I use Azure a lot to create virtual machines for demos and application prototypes. It often takes me a long time to setup these rigs, so once I finally get things the way I like them I really don’t want to duplicate that effort. Fortunately, Azure lets us clone VMs. Unfortunately, it’s not that easy to figure out if you’ve never done it before. In my case, it’s even harder because the applications I build are designed to run on Hadoop clusters. At a minimum I need to provision 3 VMs (that’s a 3-node cluster) with tens of GBs of data in secondary disk storage, and more hostname based service configurations than you can shake a stick at. To set this up every time I need to present a demo would be completely unsustainable. It’s FAR easier to setup a single demo rig then clone it as needed. So, that’s what I’m going to describe how to do here.

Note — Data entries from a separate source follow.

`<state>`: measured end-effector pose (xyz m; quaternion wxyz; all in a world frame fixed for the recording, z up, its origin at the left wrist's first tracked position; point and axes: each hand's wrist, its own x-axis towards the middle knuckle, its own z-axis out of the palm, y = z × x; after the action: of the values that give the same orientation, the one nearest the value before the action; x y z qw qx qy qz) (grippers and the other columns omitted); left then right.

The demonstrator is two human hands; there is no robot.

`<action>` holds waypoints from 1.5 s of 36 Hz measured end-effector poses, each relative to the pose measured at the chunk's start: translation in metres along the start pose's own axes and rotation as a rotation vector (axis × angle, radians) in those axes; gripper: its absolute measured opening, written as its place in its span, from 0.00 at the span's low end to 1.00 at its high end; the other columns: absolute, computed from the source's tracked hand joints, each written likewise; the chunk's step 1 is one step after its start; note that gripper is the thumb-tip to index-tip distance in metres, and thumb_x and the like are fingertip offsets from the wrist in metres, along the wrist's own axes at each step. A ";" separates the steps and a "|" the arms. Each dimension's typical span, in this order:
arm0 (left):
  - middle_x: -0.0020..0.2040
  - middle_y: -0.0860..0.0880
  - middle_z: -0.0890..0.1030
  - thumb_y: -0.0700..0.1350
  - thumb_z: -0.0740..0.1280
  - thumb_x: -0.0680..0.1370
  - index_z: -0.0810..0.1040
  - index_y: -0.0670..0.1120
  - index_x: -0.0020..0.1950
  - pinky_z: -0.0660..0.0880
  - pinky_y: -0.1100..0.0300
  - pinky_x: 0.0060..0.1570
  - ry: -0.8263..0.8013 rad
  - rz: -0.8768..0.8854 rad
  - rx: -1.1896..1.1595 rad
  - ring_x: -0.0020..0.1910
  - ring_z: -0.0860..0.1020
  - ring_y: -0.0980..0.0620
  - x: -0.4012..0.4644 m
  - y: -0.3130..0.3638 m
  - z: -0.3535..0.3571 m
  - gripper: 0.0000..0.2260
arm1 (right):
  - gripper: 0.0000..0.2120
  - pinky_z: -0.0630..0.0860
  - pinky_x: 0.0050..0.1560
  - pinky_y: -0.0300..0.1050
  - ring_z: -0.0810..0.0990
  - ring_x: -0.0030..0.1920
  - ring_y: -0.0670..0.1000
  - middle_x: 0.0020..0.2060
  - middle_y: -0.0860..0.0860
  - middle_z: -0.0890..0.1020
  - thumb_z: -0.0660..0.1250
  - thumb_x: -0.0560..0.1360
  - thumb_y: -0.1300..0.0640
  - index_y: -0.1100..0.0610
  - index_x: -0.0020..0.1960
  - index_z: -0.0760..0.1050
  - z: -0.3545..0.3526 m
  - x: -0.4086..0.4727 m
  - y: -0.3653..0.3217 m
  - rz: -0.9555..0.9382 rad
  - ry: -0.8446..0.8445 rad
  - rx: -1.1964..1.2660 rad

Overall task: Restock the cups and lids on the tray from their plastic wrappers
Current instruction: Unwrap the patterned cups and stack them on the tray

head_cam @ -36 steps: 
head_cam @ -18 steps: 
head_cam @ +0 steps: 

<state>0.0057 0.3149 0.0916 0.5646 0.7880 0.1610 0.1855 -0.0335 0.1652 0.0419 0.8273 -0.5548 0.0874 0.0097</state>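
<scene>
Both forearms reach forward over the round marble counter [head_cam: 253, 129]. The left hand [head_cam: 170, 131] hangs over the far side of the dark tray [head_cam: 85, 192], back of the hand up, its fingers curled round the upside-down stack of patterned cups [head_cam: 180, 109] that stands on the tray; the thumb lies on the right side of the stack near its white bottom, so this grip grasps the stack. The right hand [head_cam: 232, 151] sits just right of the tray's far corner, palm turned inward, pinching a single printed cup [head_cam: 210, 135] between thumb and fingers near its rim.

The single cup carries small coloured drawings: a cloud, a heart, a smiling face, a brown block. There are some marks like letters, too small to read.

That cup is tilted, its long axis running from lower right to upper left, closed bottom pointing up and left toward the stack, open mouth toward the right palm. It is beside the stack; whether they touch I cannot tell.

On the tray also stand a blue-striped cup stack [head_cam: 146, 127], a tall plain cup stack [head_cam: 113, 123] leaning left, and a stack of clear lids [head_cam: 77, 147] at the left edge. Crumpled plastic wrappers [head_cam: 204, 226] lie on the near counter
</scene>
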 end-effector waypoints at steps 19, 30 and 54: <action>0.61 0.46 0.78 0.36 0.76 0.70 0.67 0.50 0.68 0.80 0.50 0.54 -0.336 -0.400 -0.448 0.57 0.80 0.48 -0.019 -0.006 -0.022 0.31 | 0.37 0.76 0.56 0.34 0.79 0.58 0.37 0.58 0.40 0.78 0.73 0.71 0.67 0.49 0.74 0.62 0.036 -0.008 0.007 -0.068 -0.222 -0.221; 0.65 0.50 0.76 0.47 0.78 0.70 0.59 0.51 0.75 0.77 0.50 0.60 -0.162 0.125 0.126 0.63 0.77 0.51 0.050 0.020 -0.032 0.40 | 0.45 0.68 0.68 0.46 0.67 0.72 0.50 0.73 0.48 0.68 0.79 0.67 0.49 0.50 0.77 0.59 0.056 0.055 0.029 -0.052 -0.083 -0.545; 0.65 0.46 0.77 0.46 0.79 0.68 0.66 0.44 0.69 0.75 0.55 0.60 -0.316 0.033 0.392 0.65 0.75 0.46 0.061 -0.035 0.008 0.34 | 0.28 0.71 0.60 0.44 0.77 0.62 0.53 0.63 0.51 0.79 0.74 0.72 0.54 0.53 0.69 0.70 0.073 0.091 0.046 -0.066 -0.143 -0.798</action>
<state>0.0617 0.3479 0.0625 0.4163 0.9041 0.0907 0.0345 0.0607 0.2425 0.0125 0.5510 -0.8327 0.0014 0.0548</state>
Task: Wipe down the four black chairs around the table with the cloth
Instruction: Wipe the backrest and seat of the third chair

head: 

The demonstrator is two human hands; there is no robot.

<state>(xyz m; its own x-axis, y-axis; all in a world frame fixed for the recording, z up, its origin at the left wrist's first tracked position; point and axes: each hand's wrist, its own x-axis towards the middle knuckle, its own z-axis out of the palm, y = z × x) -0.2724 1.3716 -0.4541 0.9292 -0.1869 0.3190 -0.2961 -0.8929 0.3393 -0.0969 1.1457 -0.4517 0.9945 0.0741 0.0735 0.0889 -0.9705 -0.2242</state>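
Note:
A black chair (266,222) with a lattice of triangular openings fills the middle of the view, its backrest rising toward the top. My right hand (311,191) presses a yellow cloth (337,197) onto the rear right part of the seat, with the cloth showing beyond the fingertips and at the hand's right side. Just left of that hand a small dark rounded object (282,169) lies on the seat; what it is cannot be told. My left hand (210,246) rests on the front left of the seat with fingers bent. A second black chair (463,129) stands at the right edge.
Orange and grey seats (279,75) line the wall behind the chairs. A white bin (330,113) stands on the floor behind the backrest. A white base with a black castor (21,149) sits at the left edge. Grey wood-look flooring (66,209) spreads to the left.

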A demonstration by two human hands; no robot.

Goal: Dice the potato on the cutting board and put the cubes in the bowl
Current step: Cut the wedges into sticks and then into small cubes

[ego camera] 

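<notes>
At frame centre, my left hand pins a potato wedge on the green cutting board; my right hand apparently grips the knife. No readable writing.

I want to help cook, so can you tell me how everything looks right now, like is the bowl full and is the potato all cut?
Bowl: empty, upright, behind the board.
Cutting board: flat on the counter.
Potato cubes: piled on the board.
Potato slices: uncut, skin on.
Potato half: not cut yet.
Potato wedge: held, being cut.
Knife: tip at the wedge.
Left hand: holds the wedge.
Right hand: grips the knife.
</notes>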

Here’s how I clone a 3-node cluster:

Once you have a rig that you want to clone, your first step is to deallocate those VMs, then generalize and capture their disk images. Here’s how I typically do that for a three node cluster:

RG1=iansandbox3
for NODENAME in nodea nodeb nodec; do azure vm deallocate --resource-group $RG1 --name $NODENAME & done
for NODENAME in nodea nodeb nodec; do azure vm generalize --resource-group $RG1 --name $NODENAME & done
for NODENAME in nodea nodeb nodec; do azure vm capture --resource-group $RG1 --name $NODENAME --vhd-name-prefix $NODENAME --template-file-name $NODENAME.json & done

If you’re going to clone your VMs to a new resource group, then you’ll need to copy said disk images to a new storage account in that new resource group. Here is how I copy both the data and OS disk images from one storage account to another using the Azure CLI:

RG1=iansandbox3
STORAGE1=iansandbox3
CONTAINER1=system
STORAGEKEY1=`azure storage account keys list -g $RG1 $STORAGE1 | grep key1 | awk '{print $3}'`
RG2=iansandbox4
STORAGE2=iansandbox4
STORAGEKEY2=`azure storage account keys list -g $RG2 $STORAGE2 | grep key1 | awk '{print $3}'`
CONTAINER2=baseimages

# Create the destination storage container
azure storage container create --container $CONTAINER2 --account-name $STORAGE2 --account-key $STORAGEKEY2

# First list the file:
azure storage blob list --container $CONTAINER1 --account-name $STORAGE1 --account-key $STORAGEKEY1
azure storage blob show --container $CONTAINER1 --account-name $STORAGE1 --account-key $STORAGEKEY1 --blob Microsoft.Compute/Images/vhds/nodea-dataDisk-0.49735bce-3c31-46ed-b5fa-8be620fb23fd.vhd
    
# Then copy it (I'm copying both a data disk and an os disk here):
azure storage blob copy start --account-name $STORAGE1 --account-key $STORAGEKEY1 --source-container $CONTAINER1 --source-blob Microsoft.Compute/Images/vhds/nodea-dataDisk-0.49735bce-3c31-46ed-b5fa-8be620fb23fd.vhd --dest-account-name $STORAGE2 --dest-account-key $STORAGEKEY2 --dest-container $CONTAINER2

# Then check the status of the copy like this:
azure storage blob copy show --account-name $STORAGE1 --account-key $STORAGEKEY1 $CONTAINER1 Microsoft.Compute/Images/vhds/nodea-dataDisk-0.49735bce-3c31-46ed-b5fa-8be620fb23fd.vhd

Even if the status in that last step says “success”, indicating that all the bytes have been copied, the image may not be ready for another several minutes. You’ll know you tried to provision too soon if provisioning creates the VM, but when you navigate to the VM in the azure portal it says provisioning failed because the disk images were still in “Pending” status. This is clearly a bug in the Azure CLI which I’ll talk more about in the next section.

Troubleshooting

One of the most common problems I have when cloning a VM happens when I try to provision a VM before the disk images have been copied to my destination storage account. I typically save a master copy of disk images for my VMs in a storage account that contains nothing but those disk images. That way, when I need a new demo rig I just create a new storage account (usually in a new resource group) and copy those baseline disk images to that new group with a command like this:

azure storage blob copy start [options] [sourceUri] [destContainer]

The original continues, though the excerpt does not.